Re: Datasets and contextual/temporal semantics from Pat Hayes on 2011-10-13 (public-rdf-wg@w3.org from October 2011)

From: Pat Hayes <phayes@ihmc.us>
Date: Thu, 13 Oct 2011 08:29:43 -0500
To: Richard Cyganiak <richard@cyganiak.de>
Cc: RDF Working Group WG <public-rdf-wg@w3.org>
Message-Id: <38CB85A6-F664-4A30-BCA5-985E49B7DC46@ihmc.us>
On Oct 13, 2011, at 6:10 AM, Richard Cyganiak wrote:

> (I wrote this early today in the hotel – don't have wifi there and didn't have a chance to read Pat's long message yet – will be interesting to compare them!)

Indeed. I should say immediately that your notion here of "context" is not my noton of "context" (I hate that word for exactly this reason, by the way: It means something different almost every time it is used.) 
> 
> 
> The big problem we face with the semantics of RDF datasets is this: People want to use RDF datasets to manage information with *different context*, such as different temporal validity. RDF Semantics is not designed to to handle different contexts.

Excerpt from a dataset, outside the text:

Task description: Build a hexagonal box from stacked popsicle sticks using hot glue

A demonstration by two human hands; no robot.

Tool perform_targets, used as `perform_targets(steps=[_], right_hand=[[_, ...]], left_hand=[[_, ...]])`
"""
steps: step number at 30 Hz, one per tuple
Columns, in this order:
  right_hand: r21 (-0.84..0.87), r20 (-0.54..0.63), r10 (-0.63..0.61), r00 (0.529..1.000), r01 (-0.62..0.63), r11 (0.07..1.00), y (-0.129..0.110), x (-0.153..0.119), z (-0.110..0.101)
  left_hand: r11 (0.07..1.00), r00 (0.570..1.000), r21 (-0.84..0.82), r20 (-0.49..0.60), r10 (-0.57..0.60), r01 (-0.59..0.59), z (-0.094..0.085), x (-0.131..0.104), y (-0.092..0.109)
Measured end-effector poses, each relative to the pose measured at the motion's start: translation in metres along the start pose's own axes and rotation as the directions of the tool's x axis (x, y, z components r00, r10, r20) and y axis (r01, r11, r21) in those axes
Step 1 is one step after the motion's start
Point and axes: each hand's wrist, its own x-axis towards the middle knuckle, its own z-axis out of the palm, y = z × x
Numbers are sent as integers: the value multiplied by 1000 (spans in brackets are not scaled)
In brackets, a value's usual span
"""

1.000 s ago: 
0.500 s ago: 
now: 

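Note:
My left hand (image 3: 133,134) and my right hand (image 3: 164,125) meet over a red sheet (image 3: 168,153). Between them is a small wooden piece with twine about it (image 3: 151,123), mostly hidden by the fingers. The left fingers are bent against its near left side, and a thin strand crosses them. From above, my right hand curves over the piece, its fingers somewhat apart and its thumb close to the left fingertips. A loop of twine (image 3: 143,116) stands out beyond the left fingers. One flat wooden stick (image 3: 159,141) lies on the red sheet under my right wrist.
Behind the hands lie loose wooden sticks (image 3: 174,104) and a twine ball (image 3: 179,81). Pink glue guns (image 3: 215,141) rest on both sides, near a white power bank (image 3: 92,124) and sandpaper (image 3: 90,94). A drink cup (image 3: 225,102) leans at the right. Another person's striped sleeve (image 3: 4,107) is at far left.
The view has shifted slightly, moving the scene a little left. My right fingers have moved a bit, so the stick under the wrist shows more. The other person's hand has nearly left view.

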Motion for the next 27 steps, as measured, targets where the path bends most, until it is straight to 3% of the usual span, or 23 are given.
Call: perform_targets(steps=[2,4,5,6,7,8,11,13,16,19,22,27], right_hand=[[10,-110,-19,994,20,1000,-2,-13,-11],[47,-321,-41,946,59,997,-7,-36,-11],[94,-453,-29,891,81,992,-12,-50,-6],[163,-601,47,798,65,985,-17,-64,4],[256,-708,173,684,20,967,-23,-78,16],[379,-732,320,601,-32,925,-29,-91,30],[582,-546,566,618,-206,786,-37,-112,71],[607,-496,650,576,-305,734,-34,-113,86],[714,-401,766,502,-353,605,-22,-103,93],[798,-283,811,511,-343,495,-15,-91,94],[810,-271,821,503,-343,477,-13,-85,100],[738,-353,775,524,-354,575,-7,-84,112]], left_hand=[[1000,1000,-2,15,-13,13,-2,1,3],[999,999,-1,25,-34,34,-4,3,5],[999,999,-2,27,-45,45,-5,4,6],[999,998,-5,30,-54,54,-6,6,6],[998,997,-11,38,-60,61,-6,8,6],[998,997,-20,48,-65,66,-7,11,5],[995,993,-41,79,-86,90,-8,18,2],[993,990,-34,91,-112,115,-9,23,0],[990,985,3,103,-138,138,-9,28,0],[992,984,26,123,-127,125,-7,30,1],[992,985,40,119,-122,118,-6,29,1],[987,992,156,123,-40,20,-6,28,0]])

Indeed, and that was DELIBERATE. A contextual logic (in the sense you are using it) simply does not work as a Web logic. For some discussion of this point, see  http://www.ihmc.us/users/phayes/IKL/GUIDE/GUIDE.html#LogicForInt . In fact, a contextual logic does not work for ontologies in general. If the truth of an assertion depends on the context in which it is asserted, and if this context is not available when it is read, then it is USELESS. Or maybe worse than useless. 

> Many of our problems stem from that.
> 
> I'll give examples.
> 
>   :G2010 {:alice :age 29.}
>   :G2011 {:alice :age 30.}
> 
> Individually, each of those graphs are true (at a certain point in time). If taken together, an inconsistency is inferred (assuming :age is a functional property):
> 
>   :alice :age 29, 30.
> 
> By merging the two graphs, we have discarded the contextual information.

In RDF, that "contextual information" was never there in the first place. This is BAD RDF.

> This shows that the graph merge operation is *not truth-preserving* – not *valid* in the formal sense – *if* the merged graphs have different contexts.

No, it shows that they don't have contexts. Graph merging is truth preserving, precisely because RDF is *not* a contextual logic. 

> 
> Another example:
> 
>   :G2010 {
>     <person/2279> :worksFor <person/2279/employer>.
>     <person/2279/employer> owl:sameAs companies:431.
>   }
>   :G2011 {
>     <person/2279> :worksFor <person/2279/employer>.
>     <person/2279/employer> owl:sameAs companies:998.
>   }
> 
> Taking each graph individually, we have no reason to assume that they aren't true (at their respective times), and the modelling is perfectly sensible. But the person changed employers, so evidently <person/2279/employer> identifies two different resources in the two graphs (assuming companies 431 owl:differentFrom companies:998). Their merge would obviously be inconsistent.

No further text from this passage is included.